▸ Data for review:
• • • •
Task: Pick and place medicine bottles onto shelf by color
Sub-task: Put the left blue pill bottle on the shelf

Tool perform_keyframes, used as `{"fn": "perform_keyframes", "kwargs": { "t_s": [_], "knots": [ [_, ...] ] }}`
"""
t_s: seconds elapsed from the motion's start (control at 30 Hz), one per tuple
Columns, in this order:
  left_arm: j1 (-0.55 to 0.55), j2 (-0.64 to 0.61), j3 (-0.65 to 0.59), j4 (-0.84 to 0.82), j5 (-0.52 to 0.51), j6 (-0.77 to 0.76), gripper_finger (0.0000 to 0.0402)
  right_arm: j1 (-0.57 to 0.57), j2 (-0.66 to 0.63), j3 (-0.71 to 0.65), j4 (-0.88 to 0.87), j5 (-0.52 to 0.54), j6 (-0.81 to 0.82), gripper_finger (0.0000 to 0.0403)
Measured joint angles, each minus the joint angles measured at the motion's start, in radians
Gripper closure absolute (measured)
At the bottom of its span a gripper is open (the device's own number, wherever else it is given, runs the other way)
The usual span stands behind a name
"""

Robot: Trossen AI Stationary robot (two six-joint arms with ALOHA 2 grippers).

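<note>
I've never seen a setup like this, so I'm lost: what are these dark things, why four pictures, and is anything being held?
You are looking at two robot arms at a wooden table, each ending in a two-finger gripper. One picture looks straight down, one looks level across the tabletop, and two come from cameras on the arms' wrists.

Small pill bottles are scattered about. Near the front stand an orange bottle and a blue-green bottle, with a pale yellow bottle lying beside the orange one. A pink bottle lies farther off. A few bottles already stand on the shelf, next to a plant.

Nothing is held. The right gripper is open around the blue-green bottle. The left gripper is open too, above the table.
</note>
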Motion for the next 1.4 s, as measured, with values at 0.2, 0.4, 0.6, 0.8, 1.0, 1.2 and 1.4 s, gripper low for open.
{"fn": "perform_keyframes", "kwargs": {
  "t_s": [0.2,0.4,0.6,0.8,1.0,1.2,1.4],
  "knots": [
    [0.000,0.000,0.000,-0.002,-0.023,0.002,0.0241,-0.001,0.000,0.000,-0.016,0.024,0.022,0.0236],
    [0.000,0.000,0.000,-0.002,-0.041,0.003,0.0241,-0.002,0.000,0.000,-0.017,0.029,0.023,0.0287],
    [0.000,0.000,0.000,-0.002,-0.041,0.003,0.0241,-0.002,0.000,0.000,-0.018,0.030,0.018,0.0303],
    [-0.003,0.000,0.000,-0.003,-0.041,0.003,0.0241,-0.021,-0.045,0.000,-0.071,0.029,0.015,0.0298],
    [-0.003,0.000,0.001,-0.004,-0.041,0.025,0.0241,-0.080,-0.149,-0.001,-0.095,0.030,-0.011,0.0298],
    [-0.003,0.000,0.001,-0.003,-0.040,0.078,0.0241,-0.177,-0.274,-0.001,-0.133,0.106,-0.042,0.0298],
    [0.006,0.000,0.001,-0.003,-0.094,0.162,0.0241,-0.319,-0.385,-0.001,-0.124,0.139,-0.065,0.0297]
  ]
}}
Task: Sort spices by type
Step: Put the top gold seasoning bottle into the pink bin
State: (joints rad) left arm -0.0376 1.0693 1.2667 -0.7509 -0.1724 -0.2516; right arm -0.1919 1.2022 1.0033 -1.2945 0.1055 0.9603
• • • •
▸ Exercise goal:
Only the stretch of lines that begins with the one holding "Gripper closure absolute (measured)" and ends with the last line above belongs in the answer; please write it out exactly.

▸ Solution:
Gripper closure absolute (measured)
At the bottom of its span a gripper is open (the device's own number, wherever else it is given, runs the other way)
The usual span stands behind a name
"""

Robot: Trossen AI Stationary robot (two six-joint arms with ALOHA 2 grippers).

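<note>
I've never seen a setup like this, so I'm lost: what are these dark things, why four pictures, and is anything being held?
You are looking at two robot arms at a wooden table, each ending in a two-finger gripper. One picture looks straight down, one looks level across the tabletop, and two come from cameras on the arms' wrists.

Small pill bottles are scattered about. Near the front stand an orange bottle and a blue-green bottle, with a pale yellow bottle lying beside the orange one. A pink bottle lies farther off. A few bottles already stand on the shelf, next to a plant.

Nothing is held. The right gripper is open around the blue-green bottle. The left gripper is open too, above the table.
</note>
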Motion for the next 1.4 s, as measured, with values at 0.2, 0.4, 0.6, 0.8, 1.0, 1.2 and 1.4 s, gripper low for open.
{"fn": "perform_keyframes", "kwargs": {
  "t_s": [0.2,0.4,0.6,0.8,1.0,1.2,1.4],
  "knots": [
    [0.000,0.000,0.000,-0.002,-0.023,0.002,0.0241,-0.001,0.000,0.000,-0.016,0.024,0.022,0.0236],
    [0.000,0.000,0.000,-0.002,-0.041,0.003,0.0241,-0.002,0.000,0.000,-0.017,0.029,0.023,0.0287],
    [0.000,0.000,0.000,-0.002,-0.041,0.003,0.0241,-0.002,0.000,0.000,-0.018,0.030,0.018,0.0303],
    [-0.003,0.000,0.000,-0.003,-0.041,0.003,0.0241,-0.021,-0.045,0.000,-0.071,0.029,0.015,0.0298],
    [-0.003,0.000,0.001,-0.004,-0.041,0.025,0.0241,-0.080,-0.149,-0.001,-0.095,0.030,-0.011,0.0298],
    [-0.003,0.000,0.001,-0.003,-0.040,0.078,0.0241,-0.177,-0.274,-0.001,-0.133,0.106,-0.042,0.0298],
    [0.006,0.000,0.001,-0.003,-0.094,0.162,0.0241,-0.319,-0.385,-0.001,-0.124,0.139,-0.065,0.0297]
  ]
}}
Task: Sort spices by type
Step: Put the top gold seasoning bottle into the pink bin
State: (joints rad) left arm -0.0376 1.0693 1.2667 -0.7509 -0.1724 -0.2516; right arm -0.1919 1.2022 1.0033 -1.2945 0.1055 0.9603

This output is complete, so the exercise is closed.